CREATE TABLE temporal (
 version_id SERIAL PRIMARY KEY,
 some_id TEXT,
 some_data TEXT,
 valid_from TIMESTAMP NOT NULL DEFAULT CURRENT_TIMESTAMP,
 valid_to TIMESTAMP DEFAULT NULL,
 is_current BOOLEAN NOT NULL DEFAULT TRUE
);

I have created a trigger that acts on inserts

CREATE OR REPLACE TRIGGER my_trigger
 BEFORE INSERT ON temporal
 FOR EACH ROW 
 EXECUTE manage_temporal_version();

The plpgsql function the trigger calls is quite usual temporal versioning trigger that basically does two things:

  1. It checks against some unique fields whether the table already has that row and if it's currently the active row or not
  2. If such row is found, it deprecates the previous
  3. Continues to insert a new row with the new data
 CREATE OR REPLACE FUNCTION manage_record_version()
 RETURNS TRIGGER AS $$
 DECLARE
 existing_row RECORD;
 where_clause TEXT;
 col_name TEXT;
 i INTEGER;
 BEGIN
 -- Build WHERE clause dynamically based on trigger arguments
 where_clause := 'is_current = TRUE';
 
 -- TG_ARGV contains the column names passed to the trigger
 FOR i IN 0 .. TG_NARGS - 1 LOOP
 col_name := TG_ARGV[i];
 
 -- Add condition for each key column
 where_clause := where_clause || format(' AND %I = 1ドル.%I', col_name, col_name);
 END LOOP;
 
 -- Find existing current row with matching key columns
 EXECUTE format('SELECT * FROM %I WHERE %s FOR UPDATE', TG_TABLE_NAME, where_clause)
 INTO existing_row
 USING NEW;
 
 -- If a current row exists, version it
 IF FOUND THEN
 -- Close the existing version
 EXECUTE format(
 'UPDATE %I SET valid_to = CURRENT_TIMESTAMP, is_current = FALSE WHERE version_id = 1ドル',
 TG_TABLE_NAME
 ) USING existing_row.version_id;
 
 -- Set up NEW record for the new version
 NEW.version_id := nextval(format('%s_version_id_seq', TG_TABLE_NAME));
 NEW.valid_from := CURRENT_TIMESTAMP;
 NEW.valid_to := NULL;
 NEW.is_current := TRUE;
 
 RETURN NEW;
 END IF;
 
 -- If no existing current row, proceed with normal insert
 RETURN NEW;
 END;
 $$ LANGUAGE plpgsql;

I was thinking about that I wouldn't like to let people run direct update queries on the table, because the table rows shouldn't be updated directly due to this temporal versioning.
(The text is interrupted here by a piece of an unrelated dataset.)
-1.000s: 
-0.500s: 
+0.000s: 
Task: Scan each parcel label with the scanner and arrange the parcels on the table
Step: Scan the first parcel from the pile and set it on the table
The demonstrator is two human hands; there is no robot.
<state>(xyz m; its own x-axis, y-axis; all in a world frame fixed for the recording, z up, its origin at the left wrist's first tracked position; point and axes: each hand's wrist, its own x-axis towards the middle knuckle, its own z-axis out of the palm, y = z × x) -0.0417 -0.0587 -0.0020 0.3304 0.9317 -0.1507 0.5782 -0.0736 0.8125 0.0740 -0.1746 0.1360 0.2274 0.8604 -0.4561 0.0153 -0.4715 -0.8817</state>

I was trying an approach that I will change the trigger to act before insert or update and then during insert I'll do the above procedure and during updates I will simply check whether the update is happening on already closed row or on the currently active row. If updating closed row an exception is thrown preventing the update and if updating the current row the update would follow similar procedure as the insert. Sounds good in theory, but there's one big problem:

The inserts and updates inside the triggered function will invoke the trigger as well leading to infinitely cascading triggers.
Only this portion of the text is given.